She lowered the camera and looked again—no one there, just a collection of bushes that looked vaguely human-shaped. She shook her head and laughed.
Barry Doubts Wake’s Sanity
Barry had never gotten along with Alice, but he knew Alan loved her with an almost frightening intensity. And now something had happened to Alice…and here was Al, armed with a gun and saying things people got put in padded cells for. It was as if his friend had experienced a mass psychotic episode and was totally disconnected from reality. It scared the shit out of Barry.
Rusty Dying
The air in the Visitor’s Centre was heavy with an awful smell, as if some rotten drowned thing had crawled up from its grave. Rusty kept coughing blood, my eyes were drawn to the twisted shape of his broken leg. The attack had been vicious. Max whined in his cage. Rusty’s eyes were wild with fever and terror.
He gasped: “Mr. Wake! It happened just the way it was on that page!”
Rusty Attacked by the Dark Presence
The Visitor’s Centre was sturdy, but the impact turned the front of the building into splinters. Rusty was thrown across the lobby like a ragdoll, and hit the far wall hard.
It didn’t hurt until he tried to move, and saw his leg bend the wrong way, felt the broken rib stabbing him on the inside. Rusty howled in pain and fear, suddenly afraid to die alone.
Wake Reaches a Safe Haven of Light
At the last instant, I changed direction and threw myself down; the axe splintered the trunk of the tree.
I stumbled into the pool of bright light. My lungs burned, I was too exhausted to move. I tensed as I waited for the killing blow, but it never came. I raised my head. Nothing moved in the darkness beyond.

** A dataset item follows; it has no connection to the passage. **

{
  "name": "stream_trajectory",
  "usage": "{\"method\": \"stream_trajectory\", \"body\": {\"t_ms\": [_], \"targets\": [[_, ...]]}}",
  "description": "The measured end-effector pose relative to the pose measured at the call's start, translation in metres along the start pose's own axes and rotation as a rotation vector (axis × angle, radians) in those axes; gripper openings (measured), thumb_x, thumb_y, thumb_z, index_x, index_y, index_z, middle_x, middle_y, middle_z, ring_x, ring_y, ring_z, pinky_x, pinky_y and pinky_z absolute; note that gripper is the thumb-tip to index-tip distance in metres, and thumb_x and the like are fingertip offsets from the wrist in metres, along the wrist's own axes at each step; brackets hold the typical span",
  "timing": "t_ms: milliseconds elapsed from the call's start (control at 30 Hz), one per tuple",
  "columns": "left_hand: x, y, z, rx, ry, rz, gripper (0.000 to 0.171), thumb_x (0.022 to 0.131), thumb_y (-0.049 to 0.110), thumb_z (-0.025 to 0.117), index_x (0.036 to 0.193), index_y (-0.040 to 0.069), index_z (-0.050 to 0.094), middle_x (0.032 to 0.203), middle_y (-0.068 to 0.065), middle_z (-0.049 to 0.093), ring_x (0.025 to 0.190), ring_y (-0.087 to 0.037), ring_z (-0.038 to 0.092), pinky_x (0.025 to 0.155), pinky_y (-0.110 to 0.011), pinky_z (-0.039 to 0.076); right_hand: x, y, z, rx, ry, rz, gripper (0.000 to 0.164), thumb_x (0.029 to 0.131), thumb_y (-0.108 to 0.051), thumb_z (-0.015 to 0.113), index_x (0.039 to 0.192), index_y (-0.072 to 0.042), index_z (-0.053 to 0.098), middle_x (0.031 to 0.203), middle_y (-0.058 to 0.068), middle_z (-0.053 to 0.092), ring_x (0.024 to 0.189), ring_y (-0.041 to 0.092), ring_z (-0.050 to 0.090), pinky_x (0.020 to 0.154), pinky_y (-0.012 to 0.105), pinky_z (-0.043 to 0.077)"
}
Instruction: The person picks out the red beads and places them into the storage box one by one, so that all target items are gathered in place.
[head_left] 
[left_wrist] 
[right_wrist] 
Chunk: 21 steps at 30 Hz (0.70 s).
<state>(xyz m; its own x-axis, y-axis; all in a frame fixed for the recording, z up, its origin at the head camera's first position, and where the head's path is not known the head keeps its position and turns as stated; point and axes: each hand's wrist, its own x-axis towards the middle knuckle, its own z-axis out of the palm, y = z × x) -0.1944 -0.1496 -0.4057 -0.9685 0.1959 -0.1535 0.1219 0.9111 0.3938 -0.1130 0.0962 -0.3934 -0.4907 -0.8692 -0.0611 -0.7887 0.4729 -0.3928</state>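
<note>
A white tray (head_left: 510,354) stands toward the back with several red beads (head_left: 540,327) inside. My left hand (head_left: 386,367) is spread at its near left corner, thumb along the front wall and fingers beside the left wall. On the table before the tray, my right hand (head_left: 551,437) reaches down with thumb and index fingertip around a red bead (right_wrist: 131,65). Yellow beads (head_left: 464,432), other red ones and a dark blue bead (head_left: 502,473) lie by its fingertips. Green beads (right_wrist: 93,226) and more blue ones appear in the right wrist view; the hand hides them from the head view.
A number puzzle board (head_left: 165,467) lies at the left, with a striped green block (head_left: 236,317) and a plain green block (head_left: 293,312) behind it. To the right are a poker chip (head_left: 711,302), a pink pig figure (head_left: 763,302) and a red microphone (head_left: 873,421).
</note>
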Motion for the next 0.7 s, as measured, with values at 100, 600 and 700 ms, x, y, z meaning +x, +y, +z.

For the moment, bathed in the cold light I was safe.
Rusty’s Final Thoughts
In that last instant of consciousness, Rusty thought about Rose. He was older than she was; Rose was barely out of her teens. But she made him feel young, and forget what a train wreck his long, dead marriage had been.
He still wore the ring. He had been waiting for her to tell him to take it off. Now she never would.
Wake Sees the Torch Symbol
I turned the corner, afraid of what the flashlight’s beam might reveal. Suddenly, a roughly painted symbol of a torch glowed in the light. Behind it, hidden by a rock, sat a battered metal trunk. It was here for a reason, packed with supplies: batteries, flares, ammo. Things you need to make it through the darkness of the night. Something left behind by someone who knew what I knew, and more.
Nightingale’s Arrival
Agent Nightingale didn’t want to be in Bright Falls. These little communities revolted him, and he didn’t like the trees or the coffee. He now knew that impossible horrors lurked behind the storefronts and smiles.
He desperately wanted to turn the car around and just drive until he passed out or ran out of road and booze. But he had a job to do. He had a writer to catch-at any cost.
Alice’s Fear of the Dark
On more than one occasion, Alice had tried t oexplain to me how it felt to be afraid of the dark. To her, darkness wasn’t simply an absence of light, but something more tangible than that. IT was something you could touch and feel, worse than that, it was something with a mind of its own. Something malicious and malign. For her, things changed when they were wrapped in darkness. They turned into something else, something foreign, and nothing was safe or innocent anymore. I’d never really understood what she meant until now.
Wake Hears a Chainsaw
The night had been one desperate situation after another. I was exhausted, and by body felt as if it had been chewed up and spat out. The flashlight was heavy in my hand, and each pull of the trigger sent a painful shock up my arm.
But I was finally out of the woods and things were looking up. That’s when I heard the chainsaw.
Barry in Elderwood
When Barry saw the darkness attack the Visitor’s Centre, it made him a believer. The man Al said he’d shot—they hadn’t just been locals on crank. Somehow the world had changed. Like the channel had been switched without warning. You think you’re watching a sitcom, and you’re really watching a horror show. When the birds started attacking the cabin, Barry wasn’t surprised, just terrified.
Nightingale Fires at Wake
The FBI agent’s command froze me in place. I considered surrender. IT was all falling apart anyway: I could give in, let someone else deal with it.
But it all felt wrong. Call it instinct: his posture, the way he held the gun, he was no friend. Shots ringing in my ears, I leaped for the hole in the fence and stumbled into the darkness beyond.
Wake at the Dark Presence’s Mercy
The Dark Presence had touched the girl to lure the writer into a trap. Now it was night and he lay helpless, drugged, lit only by the flickering of the TV screen filled with static.
Shadows coalesced in the room as The Dark Presence leaned close to the writer, ready to touch him again: “Back to work, boy.”
Rose and Rusty
Rose knew that Rusty was in love with her, and she liked him too. She liked him a lot. He taught her how to dance, and life had certainly taught her the value of a man who was gentle. He treated her well, made her smile, made her feel good. But Rusty wasn’t the prince of her dreams, and that tended to underline the unbearable truth: she was no closer to that Hollywood magic than he was.
Barry Meets Rose
Nobody in Bright Falls seemed to know where Al was, but Rose, the waitress at the diner, had seen him. From what Barry could tell, Al pretty much fell off the face of the earth when he left the diner.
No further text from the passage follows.